La responsabilité de la personne de contrôle selon l'article 15 de la Loi sur les valeurs mobilières et l'article 20 de la Loi sur l'échange de valeurs mobilières crée un mécanisme d'application directe contre les dirigeants, administrateurs, actionnaires et autres parties de contrôle. La SEC et les plaignants en actions en justice privées peuvent poursuivre ces parties lorsqu'un contrevenant primaire commet une fraude en valeurs mobilières, un délit d'initiés ou d'autres transgressions. La norme exige la preuve que la personne de contrôle a soit directement participé à la violation, soit possédé le pouvoir de contrôler le contrevenant tout en étant négligente ou imprudente concernant la violation.

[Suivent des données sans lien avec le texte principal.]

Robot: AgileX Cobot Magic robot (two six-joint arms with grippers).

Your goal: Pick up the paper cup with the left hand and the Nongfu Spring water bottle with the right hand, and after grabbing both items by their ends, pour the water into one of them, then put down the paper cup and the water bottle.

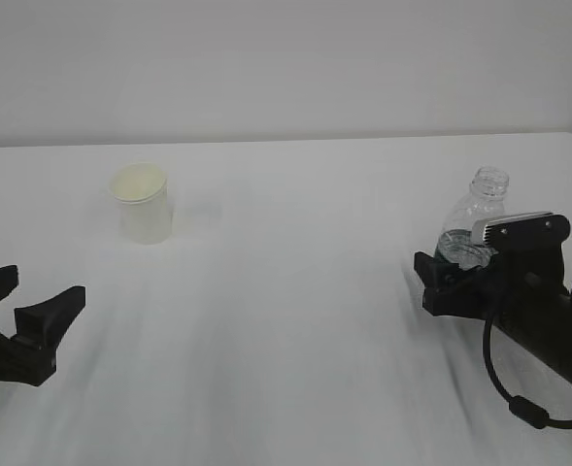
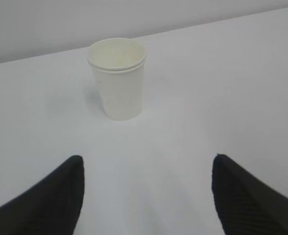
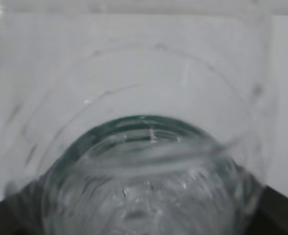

Pour les contextes de délit d'initiés, la responsabilité de la personne de contrôle est particulièrement pertinente lors de l'examen des hiérarchies exécutives et des structures de propriété réelle. Une plateforme de notation quantitative signale l'exposition à la responsabilité de la personne de contrôle par analyse des formulaires 3 et 4, en suivant les relations des administrateurs et dirigeants, en évaluant l'étendue de l'autorisation de négociation et en évaluant le degré de supervision réelle exercée. Les stratégies de défense de bonne foi se concentrent sur la documentation des protocoles de supervision raisonnables, les procédures d'audit indépendantes et les orientations documentées aux subordonnés concernant les obligations de conformité.